TASK OBJECTIVE: In the listing that follows, locate the line containing "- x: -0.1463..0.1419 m" and the line containing "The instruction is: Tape". Retype exactly those two lines and every line between them, and nothing more.

COLLECTED MATERIAL:
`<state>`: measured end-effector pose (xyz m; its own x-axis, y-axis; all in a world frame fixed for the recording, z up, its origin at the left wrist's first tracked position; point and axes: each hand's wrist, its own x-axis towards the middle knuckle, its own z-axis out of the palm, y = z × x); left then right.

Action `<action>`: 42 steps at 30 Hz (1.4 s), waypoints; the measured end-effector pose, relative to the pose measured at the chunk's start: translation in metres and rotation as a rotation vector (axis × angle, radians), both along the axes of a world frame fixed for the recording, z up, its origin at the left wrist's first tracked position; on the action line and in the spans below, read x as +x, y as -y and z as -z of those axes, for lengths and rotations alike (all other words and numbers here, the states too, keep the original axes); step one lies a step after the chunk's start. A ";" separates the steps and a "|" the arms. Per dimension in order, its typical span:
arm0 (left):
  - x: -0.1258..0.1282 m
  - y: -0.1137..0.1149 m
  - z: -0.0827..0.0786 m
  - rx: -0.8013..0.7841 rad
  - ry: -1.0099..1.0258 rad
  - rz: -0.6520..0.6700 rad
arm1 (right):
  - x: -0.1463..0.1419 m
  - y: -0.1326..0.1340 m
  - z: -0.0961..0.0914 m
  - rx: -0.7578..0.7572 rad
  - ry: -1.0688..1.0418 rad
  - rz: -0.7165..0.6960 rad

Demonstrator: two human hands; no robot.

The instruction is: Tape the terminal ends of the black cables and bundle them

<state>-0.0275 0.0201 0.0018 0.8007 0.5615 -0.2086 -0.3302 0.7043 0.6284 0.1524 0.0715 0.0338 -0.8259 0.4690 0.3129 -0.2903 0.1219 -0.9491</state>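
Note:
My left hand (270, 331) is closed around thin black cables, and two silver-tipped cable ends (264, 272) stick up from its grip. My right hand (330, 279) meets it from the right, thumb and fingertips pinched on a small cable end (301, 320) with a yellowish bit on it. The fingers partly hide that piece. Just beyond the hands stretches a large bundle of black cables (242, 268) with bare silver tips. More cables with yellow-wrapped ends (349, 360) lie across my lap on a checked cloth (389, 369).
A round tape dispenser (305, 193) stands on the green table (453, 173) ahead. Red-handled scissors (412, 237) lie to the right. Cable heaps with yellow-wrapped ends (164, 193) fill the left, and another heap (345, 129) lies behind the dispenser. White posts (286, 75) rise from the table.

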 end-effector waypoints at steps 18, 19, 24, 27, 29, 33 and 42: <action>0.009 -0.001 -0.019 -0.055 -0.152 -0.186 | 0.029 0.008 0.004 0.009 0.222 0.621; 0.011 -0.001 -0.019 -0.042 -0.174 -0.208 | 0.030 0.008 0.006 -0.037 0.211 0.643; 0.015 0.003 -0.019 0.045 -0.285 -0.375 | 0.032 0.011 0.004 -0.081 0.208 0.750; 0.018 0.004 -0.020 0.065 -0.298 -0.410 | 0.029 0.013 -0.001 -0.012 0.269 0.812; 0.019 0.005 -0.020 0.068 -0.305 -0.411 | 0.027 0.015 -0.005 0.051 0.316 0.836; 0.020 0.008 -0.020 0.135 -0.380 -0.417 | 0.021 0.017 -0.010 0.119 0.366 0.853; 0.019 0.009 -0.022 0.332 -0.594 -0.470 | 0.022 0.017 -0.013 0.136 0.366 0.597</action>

RESULT:
  - x: -0.1463..0.1419 m
  - y: -0.1326..0.1340 m
  - z: -0.0961..0.0914 m
  - rx: -0.7578..0.7572 rad
  - ry: -1.0688..1.0418 rad
  - rz: -0.7165..0.6960 rad

Demonstrator: two human hands; no robot.

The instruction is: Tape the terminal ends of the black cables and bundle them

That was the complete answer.